Below are entries. Pull out all lines containing "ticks".

** EXCERPTED RECORDS follows **

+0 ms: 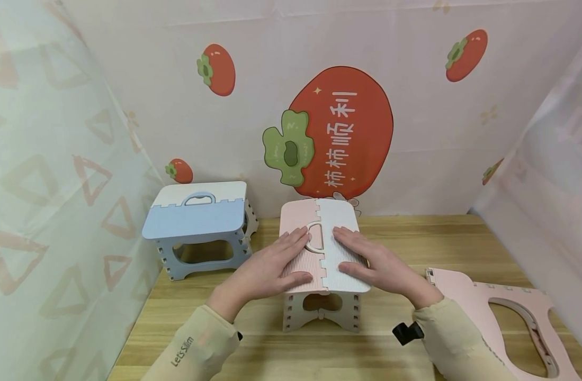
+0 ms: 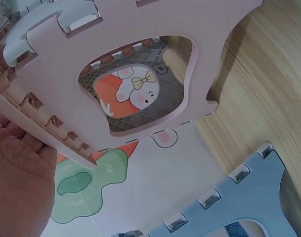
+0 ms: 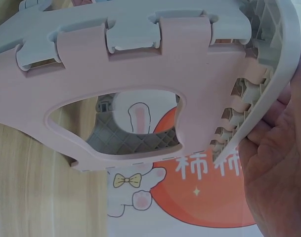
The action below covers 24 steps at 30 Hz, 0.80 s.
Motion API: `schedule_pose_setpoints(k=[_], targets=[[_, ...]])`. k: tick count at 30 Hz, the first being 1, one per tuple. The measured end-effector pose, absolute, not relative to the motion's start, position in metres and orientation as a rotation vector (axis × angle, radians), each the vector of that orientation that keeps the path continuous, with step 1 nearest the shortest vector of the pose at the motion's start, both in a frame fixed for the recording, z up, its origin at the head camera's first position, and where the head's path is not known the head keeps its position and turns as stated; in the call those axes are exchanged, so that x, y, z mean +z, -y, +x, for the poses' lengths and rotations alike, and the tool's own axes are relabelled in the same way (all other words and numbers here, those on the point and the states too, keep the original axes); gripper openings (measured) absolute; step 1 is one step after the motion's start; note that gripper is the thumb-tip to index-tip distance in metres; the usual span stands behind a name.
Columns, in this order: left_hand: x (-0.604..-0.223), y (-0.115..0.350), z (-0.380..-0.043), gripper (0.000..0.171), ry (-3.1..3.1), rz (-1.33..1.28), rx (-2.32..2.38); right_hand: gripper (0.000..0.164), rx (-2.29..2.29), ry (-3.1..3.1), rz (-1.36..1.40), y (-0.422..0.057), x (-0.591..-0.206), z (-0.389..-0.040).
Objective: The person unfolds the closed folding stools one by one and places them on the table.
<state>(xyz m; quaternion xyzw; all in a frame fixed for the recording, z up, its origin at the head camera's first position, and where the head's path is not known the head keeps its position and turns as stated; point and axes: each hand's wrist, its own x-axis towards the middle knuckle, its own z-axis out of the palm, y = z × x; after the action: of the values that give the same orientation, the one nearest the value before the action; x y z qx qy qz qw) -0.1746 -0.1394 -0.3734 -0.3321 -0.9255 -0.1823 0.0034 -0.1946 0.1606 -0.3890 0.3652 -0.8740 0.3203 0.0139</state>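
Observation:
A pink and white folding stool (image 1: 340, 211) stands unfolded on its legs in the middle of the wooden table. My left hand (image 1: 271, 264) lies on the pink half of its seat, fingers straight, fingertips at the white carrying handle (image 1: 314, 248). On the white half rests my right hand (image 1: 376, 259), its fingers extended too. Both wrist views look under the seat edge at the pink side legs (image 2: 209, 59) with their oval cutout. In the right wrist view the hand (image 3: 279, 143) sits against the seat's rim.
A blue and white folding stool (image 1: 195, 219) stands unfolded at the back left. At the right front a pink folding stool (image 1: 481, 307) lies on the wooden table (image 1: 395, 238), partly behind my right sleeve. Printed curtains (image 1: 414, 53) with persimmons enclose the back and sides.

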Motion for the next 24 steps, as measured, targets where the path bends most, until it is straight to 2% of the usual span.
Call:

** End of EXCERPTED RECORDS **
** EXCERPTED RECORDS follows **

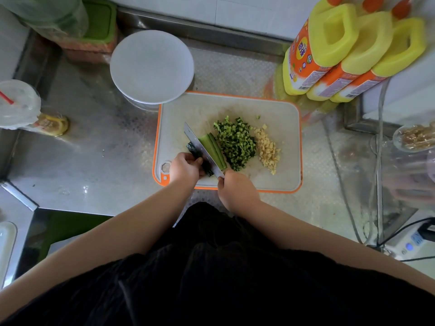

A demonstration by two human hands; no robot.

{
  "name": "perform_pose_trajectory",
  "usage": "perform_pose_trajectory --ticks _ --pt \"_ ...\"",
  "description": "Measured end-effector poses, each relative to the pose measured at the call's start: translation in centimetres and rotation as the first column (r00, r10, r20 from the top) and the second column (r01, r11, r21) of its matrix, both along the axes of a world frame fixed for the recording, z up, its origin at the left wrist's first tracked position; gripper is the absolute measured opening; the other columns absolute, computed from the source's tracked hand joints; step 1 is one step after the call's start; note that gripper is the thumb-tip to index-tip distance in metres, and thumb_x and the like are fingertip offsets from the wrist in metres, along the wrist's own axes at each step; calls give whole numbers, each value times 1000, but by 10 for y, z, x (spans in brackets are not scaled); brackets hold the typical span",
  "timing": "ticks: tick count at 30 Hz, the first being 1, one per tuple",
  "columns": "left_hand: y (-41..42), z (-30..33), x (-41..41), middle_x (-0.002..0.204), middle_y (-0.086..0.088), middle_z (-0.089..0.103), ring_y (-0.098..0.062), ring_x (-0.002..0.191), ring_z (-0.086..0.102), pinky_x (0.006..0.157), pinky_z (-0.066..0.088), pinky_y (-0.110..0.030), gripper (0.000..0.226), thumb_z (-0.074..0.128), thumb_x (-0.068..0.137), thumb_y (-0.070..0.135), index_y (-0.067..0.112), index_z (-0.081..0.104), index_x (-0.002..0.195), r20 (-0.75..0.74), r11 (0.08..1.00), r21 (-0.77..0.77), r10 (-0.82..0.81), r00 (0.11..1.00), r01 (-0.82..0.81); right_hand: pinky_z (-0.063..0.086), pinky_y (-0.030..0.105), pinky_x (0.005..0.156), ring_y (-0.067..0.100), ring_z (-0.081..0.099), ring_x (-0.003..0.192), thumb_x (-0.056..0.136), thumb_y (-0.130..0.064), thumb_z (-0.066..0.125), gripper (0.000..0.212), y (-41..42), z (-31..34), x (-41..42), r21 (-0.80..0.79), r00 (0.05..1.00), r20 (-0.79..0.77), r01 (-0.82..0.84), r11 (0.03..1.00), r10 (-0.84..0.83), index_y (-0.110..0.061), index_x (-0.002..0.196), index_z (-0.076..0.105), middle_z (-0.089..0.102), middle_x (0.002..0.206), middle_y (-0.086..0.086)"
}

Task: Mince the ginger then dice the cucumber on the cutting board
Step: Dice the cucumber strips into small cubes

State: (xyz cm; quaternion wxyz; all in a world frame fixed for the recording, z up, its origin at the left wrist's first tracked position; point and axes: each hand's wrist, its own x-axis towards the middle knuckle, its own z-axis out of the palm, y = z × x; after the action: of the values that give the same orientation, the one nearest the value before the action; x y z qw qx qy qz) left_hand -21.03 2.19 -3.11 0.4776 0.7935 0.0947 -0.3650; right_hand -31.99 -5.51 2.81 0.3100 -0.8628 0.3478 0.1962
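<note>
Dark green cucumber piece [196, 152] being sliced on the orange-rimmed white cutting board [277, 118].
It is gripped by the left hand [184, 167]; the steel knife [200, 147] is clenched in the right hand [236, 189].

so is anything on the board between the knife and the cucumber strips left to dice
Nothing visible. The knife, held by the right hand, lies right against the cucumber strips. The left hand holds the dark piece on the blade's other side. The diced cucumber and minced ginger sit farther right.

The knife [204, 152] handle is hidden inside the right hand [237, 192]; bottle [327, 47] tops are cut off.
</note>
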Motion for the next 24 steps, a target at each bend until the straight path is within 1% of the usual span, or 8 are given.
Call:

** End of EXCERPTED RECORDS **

#### [EXERCISE OUTPUT]
  "usage": "perform_pose_trajectory --ticks _ --pt \"_ ...\"",
  "timing": "ticks: tick count at 30 Hz, the first being 1, one per tuple",

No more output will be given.